The LSU Board of Supervisors, who initially were going to start looking for a new leader after Christmas, finally announced Thursday they’ll start looking to permanently replace F. King Alexander, who moved to head Oregon State University last year.

Over the past 10 months, LSU has struggled with the COVID-19 pandemic, a more intense look at the flagship’s racist past, and concern about whether to separate the jobs of system president and chancellor of the Baton Rouge campus. In fact, the first task the 20-member committee will be doing is preparing a “position description for the presidency” that the full board will consider on Oct. 23.

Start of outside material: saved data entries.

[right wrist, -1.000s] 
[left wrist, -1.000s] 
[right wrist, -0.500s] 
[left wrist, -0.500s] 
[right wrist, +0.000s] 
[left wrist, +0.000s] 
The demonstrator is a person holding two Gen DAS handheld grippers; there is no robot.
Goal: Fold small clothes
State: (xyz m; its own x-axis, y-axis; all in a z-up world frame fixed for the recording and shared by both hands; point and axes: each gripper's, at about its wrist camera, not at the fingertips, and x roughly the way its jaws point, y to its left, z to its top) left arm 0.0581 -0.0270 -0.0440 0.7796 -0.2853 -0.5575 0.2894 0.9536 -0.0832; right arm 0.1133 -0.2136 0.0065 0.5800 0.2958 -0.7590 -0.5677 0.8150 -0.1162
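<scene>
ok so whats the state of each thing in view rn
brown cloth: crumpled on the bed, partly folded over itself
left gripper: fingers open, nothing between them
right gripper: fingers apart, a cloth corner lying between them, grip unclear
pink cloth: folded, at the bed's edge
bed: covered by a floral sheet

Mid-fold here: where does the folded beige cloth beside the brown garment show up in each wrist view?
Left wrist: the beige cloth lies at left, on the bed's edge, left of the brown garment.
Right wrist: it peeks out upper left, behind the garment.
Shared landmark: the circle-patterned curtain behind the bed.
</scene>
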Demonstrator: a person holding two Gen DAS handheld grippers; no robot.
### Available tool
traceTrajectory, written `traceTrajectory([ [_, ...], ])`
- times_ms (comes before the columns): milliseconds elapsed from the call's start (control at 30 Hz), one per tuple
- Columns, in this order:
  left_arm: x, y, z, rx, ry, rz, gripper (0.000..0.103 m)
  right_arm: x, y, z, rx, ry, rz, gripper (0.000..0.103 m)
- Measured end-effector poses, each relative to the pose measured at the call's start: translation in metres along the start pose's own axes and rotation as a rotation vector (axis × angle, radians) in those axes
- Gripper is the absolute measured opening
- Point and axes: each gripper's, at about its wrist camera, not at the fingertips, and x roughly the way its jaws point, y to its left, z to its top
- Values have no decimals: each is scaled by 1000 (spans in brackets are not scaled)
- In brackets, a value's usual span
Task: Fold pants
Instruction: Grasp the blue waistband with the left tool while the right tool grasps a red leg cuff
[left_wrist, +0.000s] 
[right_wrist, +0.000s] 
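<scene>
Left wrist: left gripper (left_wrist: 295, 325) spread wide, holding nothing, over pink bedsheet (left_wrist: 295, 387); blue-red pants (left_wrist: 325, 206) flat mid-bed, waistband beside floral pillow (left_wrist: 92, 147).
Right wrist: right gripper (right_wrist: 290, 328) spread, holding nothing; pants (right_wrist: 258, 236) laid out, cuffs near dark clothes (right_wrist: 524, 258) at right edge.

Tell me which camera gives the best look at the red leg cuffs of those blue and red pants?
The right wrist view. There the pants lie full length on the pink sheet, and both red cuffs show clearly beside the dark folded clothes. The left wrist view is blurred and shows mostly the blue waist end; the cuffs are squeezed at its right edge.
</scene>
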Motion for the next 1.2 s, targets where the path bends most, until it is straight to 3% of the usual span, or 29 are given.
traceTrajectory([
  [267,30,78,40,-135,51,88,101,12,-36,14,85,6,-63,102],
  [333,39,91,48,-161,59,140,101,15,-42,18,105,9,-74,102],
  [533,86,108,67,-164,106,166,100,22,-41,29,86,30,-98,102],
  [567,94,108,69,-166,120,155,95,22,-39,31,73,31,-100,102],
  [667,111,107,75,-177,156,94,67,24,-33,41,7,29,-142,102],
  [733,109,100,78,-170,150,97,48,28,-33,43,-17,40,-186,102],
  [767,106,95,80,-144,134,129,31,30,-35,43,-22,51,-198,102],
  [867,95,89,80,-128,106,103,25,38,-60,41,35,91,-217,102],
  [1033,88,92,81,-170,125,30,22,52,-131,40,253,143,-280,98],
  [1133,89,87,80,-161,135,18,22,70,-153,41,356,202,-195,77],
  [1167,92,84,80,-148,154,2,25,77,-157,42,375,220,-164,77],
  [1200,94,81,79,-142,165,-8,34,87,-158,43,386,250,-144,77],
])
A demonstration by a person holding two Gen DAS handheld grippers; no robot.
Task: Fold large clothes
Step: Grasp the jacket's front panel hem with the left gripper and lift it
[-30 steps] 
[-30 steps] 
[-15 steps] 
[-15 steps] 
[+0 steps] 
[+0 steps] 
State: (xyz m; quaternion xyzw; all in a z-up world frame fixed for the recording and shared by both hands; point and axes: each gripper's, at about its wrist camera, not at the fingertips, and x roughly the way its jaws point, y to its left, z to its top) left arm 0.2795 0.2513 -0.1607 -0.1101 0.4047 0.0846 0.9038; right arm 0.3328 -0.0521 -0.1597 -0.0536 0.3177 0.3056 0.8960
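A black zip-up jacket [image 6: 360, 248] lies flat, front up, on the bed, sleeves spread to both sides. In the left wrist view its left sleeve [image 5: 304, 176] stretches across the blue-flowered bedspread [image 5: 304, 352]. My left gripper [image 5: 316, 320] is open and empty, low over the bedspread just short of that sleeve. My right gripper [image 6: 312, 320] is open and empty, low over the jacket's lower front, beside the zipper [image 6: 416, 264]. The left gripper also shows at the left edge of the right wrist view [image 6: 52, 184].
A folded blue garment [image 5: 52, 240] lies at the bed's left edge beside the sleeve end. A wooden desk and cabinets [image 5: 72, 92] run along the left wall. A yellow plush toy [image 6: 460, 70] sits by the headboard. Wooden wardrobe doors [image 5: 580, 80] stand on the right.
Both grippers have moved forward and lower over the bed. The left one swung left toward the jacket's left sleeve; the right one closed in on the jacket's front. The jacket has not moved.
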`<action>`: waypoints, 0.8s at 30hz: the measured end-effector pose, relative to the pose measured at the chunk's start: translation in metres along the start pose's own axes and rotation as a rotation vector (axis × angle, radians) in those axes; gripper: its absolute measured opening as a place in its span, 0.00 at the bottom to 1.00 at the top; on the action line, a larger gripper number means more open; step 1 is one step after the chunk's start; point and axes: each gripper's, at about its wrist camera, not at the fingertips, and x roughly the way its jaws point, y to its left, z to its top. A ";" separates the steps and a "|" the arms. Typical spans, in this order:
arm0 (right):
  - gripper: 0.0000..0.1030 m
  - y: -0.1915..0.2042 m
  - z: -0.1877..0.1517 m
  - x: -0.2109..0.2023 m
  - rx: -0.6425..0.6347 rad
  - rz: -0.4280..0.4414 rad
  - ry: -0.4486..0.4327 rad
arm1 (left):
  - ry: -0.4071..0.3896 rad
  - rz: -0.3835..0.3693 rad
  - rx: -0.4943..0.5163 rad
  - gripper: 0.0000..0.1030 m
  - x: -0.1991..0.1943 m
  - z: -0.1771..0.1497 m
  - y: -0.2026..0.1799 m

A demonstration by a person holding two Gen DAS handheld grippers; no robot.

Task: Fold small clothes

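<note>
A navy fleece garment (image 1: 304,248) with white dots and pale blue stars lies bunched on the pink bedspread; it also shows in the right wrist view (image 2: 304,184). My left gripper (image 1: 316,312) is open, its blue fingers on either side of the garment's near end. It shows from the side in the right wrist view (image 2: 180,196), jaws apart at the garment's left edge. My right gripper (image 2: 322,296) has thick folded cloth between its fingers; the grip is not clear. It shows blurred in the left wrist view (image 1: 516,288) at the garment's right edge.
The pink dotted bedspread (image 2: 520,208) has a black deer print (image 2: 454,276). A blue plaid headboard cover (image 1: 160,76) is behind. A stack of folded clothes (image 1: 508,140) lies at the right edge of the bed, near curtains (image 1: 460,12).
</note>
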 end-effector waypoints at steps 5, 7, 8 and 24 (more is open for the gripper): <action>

Thomas Galligan Jr., dean of LSU’s Paul M. Hebert Law Center, was brought in Jan. 1 as an interim and told he would run things temporarily for six-to-nine months. Initially, Galligan was looking forward to returning to the law school and teaching.

But not anymore.

“I got the bug,” Galligan said Wednesday, adding he’ll apply for the job no matter how it is structured.

“I have not looked at the process, but however one expresses interest in the position, I will be expressing interest in the position,” Galligan said.

Galligan has led LSU through an abrupt shutdown and transfer to online teaching caused by the coronavirus pandemic, then organized how to bring students and faculty back to LSU campuses. At the same time, LSU’s racist history has come under sharper review as the university removed the name of Troy Middleton, a war hero and former chancellor, from the main library because of segregationist comments made in the 1950s and 1960s. LSU organized a committee to review – with an eye to removing – the names of Confederates and Jim Crow officials from a variety of campus buildings. And LSU has increased efforts to admit more minorities and support them through graduation.

“I’d love to see this COVID thing through, the conversation we’re having about diversity and inclusiveness I want to be a part of that,” Galligan said.

Commissioner of Administration Jay Dardenne, a former LSU student body president, expressed interest in the position back in December. He was in meetings and unavailable for comment Wednesday.

Within hours of Alexander announcing Dec. 13 that he would be moving to Oregon, some of the 16 members of the LSU Board started talking about whether to split the duties of its top leader. Alexander had a national reputation and had weathered sharp cuts in the state’s appropriations for higher education. But Alexander also had angered some of the university’s largest donors and supporters over several issues, including his effort to adopt a “holistic admissions” standard that downplayed college board test scores, relying more on essays and personal recommendations.

A system president oversees four-year universities on campuses scattered across the state, a two-year college, several research institutions, a law school, two medical schools, a dental school, a statewide agricultural cooperative program, one public hospital and administers the contracts of the private companies that manage the state’s charity hospitals. The chancellor handles academics, research and curriculum at the state’s competitive admissions flagship university, LSU-Baton Rouge.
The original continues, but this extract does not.